#### [Exercise prompt]
Beginning at the line that contains "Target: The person" and finishing at the line that contains "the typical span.", output the data below exactly. Include both end lines and no pictures.
== Data for processing ==
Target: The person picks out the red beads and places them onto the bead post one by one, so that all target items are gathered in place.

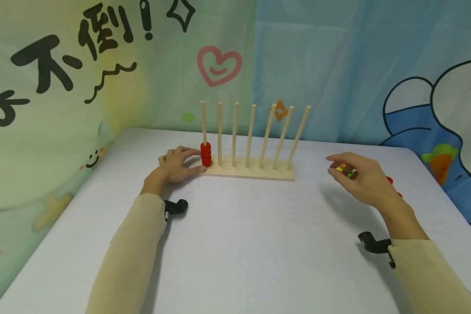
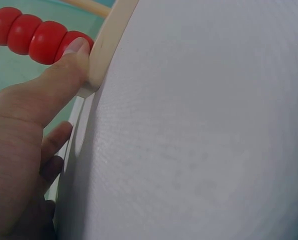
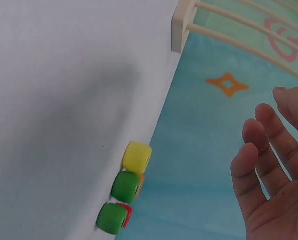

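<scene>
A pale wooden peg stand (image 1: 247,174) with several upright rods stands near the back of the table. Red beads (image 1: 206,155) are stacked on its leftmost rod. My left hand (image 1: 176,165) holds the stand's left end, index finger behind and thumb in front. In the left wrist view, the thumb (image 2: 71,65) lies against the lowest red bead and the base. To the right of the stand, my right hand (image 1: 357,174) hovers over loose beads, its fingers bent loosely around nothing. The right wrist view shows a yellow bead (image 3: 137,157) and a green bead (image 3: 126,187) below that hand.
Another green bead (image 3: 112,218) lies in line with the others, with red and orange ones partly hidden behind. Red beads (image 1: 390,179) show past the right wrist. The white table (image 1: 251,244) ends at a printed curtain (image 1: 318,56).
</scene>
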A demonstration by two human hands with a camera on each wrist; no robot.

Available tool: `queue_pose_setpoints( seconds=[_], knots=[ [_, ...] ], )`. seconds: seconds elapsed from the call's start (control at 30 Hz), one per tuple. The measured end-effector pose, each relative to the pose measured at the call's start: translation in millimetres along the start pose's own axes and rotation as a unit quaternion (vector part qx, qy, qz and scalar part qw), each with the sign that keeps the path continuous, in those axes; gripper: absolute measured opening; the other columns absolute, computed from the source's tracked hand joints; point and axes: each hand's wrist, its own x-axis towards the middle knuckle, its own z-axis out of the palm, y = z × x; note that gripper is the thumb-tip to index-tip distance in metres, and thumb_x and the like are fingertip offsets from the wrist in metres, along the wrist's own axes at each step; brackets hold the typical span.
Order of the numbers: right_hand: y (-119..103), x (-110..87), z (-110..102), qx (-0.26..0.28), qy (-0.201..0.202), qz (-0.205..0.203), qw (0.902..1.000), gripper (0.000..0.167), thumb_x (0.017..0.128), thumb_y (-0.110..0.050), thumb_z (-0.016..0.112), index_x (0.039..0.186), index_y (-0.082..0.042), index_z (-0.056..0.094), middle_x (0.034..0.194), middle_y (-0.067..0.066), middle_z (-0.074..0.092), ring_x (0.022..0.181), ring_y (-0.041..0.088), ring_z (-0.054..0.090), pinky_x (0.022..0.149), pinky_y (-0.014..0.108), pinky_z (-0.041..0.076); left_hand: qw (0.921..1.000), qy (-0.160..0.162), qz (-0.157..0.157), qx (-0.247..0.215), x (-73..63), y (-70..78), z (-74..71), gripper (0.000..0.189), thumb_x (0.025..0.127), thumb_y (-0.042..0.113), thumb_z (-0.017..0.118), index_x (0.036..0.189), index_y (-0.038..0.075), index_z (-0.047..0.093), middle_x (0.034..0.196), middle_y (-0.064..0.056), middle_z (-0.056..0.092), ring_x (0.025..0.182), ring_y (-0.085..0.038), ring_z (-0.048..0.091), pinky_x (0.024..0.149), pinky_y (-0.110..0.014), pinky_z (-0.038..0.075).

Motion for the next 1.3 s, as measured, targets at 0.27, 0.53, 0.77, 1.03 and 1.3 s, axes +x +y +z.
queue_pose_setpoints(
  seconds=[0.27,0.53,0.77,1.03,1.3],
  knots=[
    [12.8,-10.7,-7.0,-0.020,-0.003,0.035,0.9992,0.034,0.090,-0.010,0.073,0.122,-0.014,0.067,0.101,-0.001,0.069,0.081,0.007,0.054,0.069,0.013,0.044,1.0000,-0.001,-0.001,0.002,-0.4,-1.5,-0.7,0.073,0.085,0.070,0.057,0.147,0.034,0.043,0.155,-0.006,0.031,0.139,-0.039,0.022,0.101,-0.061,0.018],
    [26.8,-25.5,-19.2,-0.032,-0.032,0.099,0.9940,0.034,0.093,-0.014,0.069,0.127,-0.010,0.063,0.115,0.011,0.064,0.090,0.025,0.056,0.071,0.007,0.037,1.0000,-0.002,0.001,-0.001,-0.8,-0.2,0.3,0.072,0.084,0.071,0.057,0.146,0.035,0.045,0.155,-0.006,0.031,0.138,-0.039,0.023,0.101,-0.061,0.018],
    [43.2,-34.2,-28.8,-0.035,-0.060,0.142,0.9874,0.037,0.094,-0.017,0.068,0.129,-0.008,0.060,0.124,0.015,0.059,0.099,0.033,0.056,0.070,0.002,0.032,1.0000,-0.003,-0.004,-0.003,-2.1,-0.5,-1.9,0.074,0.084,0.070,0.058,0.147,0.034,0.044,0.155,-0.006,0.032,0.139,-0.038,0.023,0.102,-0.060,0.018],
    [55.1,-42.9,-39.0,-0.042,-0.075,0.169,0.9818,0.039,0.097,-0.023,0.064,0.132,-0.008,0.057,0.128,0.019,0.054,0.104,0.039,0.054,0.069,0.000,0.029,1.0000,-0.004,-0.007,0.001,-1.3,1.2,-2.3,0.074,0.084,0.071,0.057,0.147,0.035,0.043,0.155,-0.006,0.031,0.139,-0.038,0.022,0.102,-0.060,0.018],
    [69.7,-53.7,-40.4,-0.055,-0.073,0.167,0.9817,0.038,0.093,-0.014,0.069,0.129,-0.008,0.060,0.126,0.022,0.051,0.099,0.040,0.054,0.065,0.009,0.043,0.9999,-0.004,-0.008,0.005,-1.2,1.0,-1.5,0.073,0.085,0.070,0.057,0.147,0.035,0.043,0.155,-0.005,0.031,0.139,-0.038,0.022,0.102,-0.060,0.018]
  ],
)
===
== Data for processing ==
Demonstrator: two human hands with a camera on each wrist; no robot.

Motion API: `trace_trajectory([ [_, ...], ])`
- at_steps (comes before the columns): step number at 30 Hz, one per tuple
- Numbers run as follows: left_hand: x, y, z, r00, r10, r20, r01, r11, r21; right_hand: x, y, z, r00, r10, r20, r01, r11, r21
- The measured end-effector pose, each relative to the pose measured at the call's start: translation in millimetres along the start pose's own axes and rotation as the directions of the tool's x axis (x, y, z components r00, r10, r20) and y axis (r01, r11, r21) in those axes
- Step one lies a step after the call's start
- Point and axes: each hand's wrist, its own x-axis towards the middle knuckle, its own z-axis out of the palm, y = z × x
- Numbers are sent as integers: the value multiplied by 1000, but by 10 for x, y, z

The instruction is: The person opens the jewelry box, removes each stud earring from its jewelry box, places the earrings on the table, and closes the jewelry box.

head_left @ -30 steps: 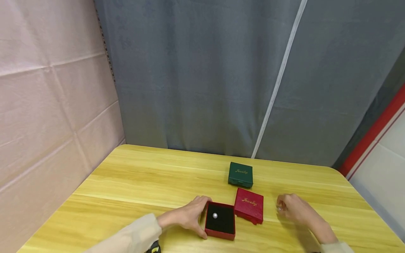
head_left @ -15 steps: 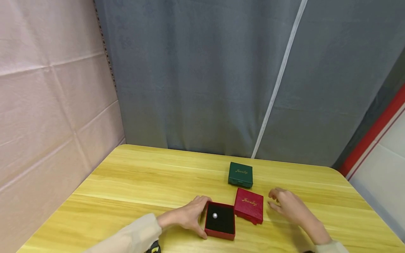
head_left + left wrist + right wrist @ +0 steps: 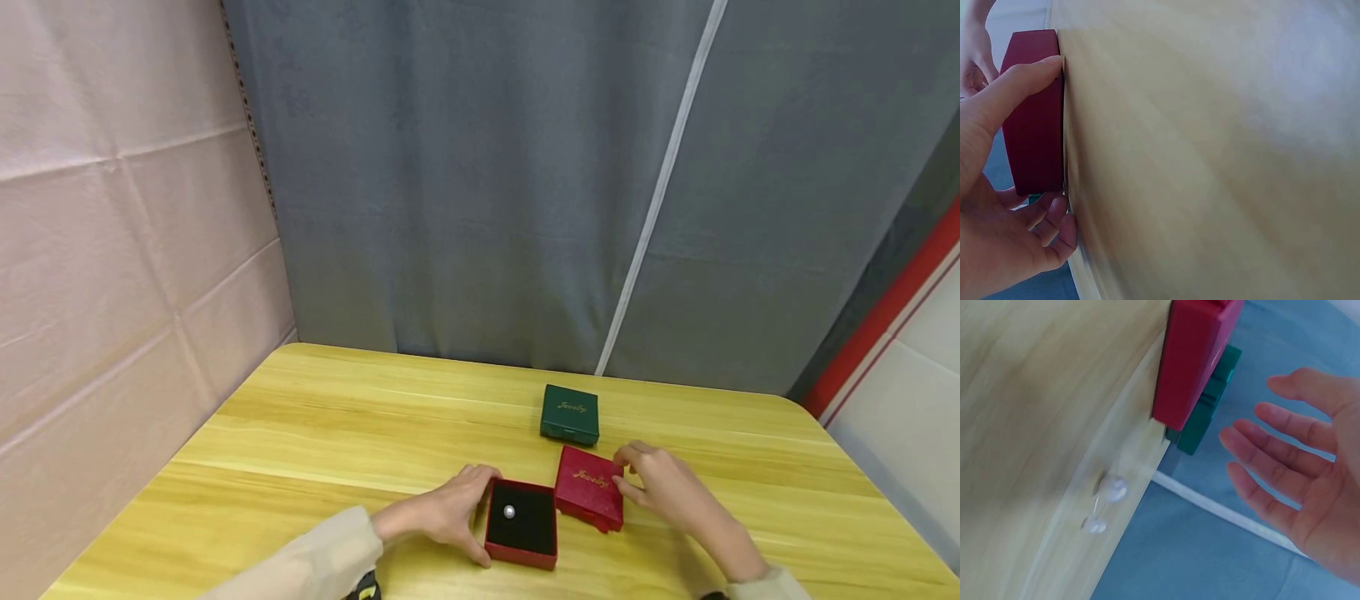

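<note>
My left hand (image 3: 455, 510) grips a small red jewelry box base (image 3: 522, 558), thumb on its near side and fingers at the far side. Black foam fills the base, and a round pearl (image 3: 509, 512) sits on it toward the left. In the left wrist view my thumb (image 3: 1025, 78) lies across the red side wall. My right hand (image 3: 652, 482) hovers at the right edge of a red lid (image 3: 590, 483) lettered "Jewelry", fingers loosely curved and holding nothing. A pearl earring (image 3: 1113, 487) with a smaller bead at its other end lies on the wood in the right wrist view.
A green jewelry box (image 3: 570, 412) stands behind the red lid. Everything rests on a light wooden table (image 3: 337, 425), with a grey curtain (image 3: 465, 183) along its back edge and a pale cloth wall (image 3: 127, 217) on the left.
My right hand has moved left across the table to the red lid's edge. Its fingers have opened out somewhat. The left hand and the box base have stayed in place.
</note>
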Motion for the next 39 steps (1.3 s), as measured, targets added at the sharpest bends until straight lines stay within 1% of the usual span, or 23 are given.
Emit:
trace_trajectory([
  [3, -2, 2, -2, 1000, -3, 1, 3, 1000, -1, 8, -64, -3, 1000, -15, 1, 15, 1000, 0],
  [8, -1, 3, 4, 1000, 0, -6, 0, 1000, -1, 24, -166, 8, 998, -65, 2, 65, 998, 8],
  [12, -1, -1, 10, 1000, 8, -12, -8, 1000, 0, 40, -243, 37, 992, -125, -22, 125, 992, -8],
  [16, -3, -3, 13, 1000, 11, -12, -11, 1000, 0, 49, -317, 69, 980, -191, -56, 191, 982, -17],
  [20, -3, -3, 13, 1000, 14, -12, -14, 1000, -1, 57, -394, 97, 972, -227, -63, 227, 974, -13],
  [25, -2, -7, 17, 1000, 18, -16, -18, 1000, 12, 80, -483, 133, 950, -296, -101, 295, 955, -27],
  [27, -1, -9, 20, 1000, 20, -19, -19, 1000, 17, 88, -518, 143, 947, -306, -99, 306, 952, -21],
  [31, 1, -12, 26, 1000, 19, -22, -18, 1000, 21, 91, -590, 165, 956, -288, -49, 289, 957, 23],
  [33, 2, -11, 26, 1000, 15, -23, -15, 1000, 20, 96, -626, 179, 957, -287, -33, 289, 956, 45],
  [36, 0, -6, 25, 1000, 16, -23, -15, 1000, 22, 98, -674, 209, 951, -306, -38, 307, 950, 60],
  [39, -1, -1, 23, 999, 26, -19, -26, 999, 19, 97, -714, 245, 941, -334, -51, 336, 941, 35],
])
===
#### [Answer section]
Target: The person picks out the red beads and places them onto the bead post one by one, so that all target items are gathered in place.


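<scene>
A pale wooden peg stand (image 1: 247,174) with several upright rods stands near the back of the table. Red beads (image 1: 206,155) are stacked on its leftmost rod. My left hand (image 1: 176,165) holds the stand's left end, index finger behind and thumb in front. In the left wrist view, the thumb (image 2: 71,65) lies against the lowest red bead and the base. To the right of the stand, my right hand (image 1: 357,174) hovers over loose beads, its fingers bent loosely around nothing. The right wrist view shows a yellow bead (image 3: 137,157) and a green bead (image 3: 126,187) below that hand.
Another green bead (image 3: 112,218) lies in line with the others, with red and orange ones partly hidden behind. Red beads (image 1: 390,179) show past the right wrist. The white table (image 1: 251,244) ends at a printed curtain (image 1: 318,56).
</scene>
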A demonstration by two human hands with a camera on each wrist; no robot.

Available tool: `queue_pose_setpoints( seconds=[_], knots=[ [_, ...] ], )`. seconds: seconds elapsed from the call's start (control at 30 Hz), one per tuple. The measured end-effector pose, each relative to the pose measured at the call's start: translation in millimetres along the start pose's own axes and rotation as a unit quaternion (vector part qx, qy, qz and scalar part qw), each with the sign that keeps the path continuous, in those axes; gripper: absolute measured opening; the other columns absolute, computed from the source's tracked hand joints; point and axes: each hand's wrist, its own x-axis towards the middle knuckle, its own z-axis out of the palm, y = z × x; note that gripper is the thumb-tip to index-tip distance in metres, and thumb_x and the like are fingertip offsets from the wrist in metres, along the wrist's own axes at each step; brackets hold the typical span.

No further work remains in this exercise.